Als wir in den Servicebereich des Nationalparks zurückkehren sind die anderen schon wieder da. Wir fahren dann in die nahe gelegene Ilala Lodge (https://www.ilalalodge.com/) und checken in unserer nun letzten Unterkunft ein. Auch diese Lodge ist sehr groß. Unsere Zimmer sind allerdings noch nicht fertig, so dass wir noch etwa eine Stunde in der Vorhalle verbringen müssen, bevor wir unsere Zimmer beziehen dürfen. Der Nachmittag steht dann zur freien Gestaltung. Heidrun und vier andere aus unserer Reisegruppe haben sich für den Hubschrauberflug über die Victoriafälle entschieden, während ich mich auf die Ruhe freue. Mein ursprüngliches Vorhaben, noch einmal in den Nationalpark zu besuchen und an den Victoriafällen entlang zu flanieren, gerät schnell in Vergessenheit. Irgendwie beendet mein Gemüt langsam diese eindrucksvolle Reise und ich fange an, mich auf zu Hause zu freuen.

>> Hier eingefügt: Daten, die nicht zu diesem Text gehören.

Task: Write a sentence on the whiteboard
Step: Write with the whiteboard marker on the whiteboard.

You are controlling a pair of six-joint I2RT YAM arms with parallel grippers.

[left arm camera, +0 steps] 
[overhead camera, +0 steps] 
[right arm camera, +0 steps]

Von ihrem Flug bringt Heidrun noch schöne Fotos mit, die ich hier verwenden darf. Abends sitzen wir dann in der Lodge zusammen und genießen das Essen vom Buffet. Natürlich gibt es noch einmal viele Gespräche und Rückblicke, aber man merkt auch, dass schon viele mit dem Kopf wieder auf der Heimreise bzw. daheim sind. Ich glaube, dass ist aber ein normaler Vorgang bei solchen Reisen. Karsten überreicht nun Butz, das von uns allen in einem Umschlag gesammelte Trinkgeld, was sich Butz wahrlich verdient hat. Er hat uns sehr kompetent auf dieser Reise alles erläutert, war meistens gut gelaunt und hat damit auch für eine insgesamt gehobene Stimmung gesorgt. Er hat uns aber auch sicher über 4.461 Kilometer durch Afrika gefahren. Mit diesen positiven Gefühlen verabschieden wir uns dann nacheinander und jeder geht mit seinen ganz eigenen Gedanken und Empfindungen ins Bett in der letzten Nacht in Afrika.